──────── SOURCE MATERIAL

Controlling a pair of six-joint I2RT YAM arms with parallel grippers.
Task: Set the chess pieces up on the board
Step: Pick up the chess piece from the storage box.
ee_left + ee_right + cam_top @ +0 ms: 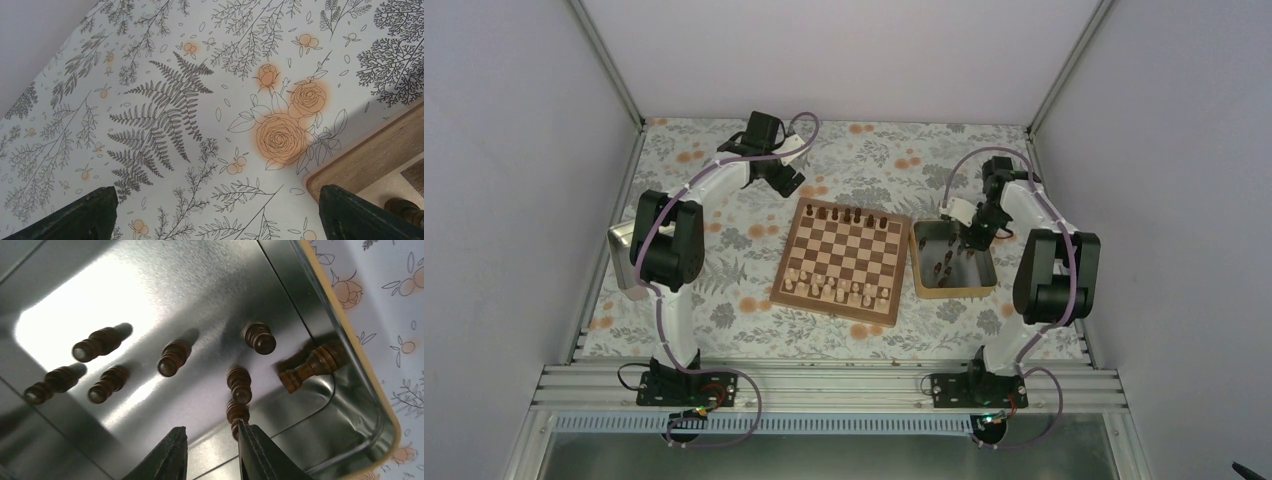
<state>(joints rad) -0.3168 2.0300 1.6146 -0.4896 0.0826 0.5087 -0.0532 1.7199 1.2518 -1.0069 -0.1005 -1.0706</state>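
Your right gripper (211, 429) hangs half-open and empty over dark chess pieces (170, 357) in the metal tray (300, 300), at three o'clock from the board (842, 258); left gripper (216, 190) gapes wide above your floral tablecloth (150, 100), grey walls (514, 200) around.

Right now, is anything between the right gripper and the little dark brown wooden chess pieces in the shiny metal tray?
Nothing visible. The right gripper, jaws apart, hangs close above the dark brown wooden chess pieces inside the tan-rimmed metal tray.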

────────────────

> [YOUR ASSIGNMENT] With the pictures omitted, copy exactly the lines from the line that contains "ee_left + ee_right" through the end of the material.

> [RESPONSE AREA]
ee_left + ee_right + cam_top @ +0 ms: 
<state>(joints rad) -0.3168 2.0300 1.6146 -0.4896 0.0826 0.5087 -0.0532 1.7199 1.2518 -1.0069 -0.1005 -1.0706</state>
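Your right gripper (211, 429) hangs half-open and empty over dark chess pieces (170, 357) in the metal tray (300, 300), at three o'clock from the board (842, 258); left gripper (216, 190) gapes wide above your floral tablecloth (150, 100), grey walls (514, 200) around.

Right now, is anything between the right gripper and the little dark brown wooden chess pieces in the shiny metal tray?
Nothing visible. The right gripper, jaws apart, hangs close above the dark brown wooden chess pieces inside the tan-rimmed metal tray.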

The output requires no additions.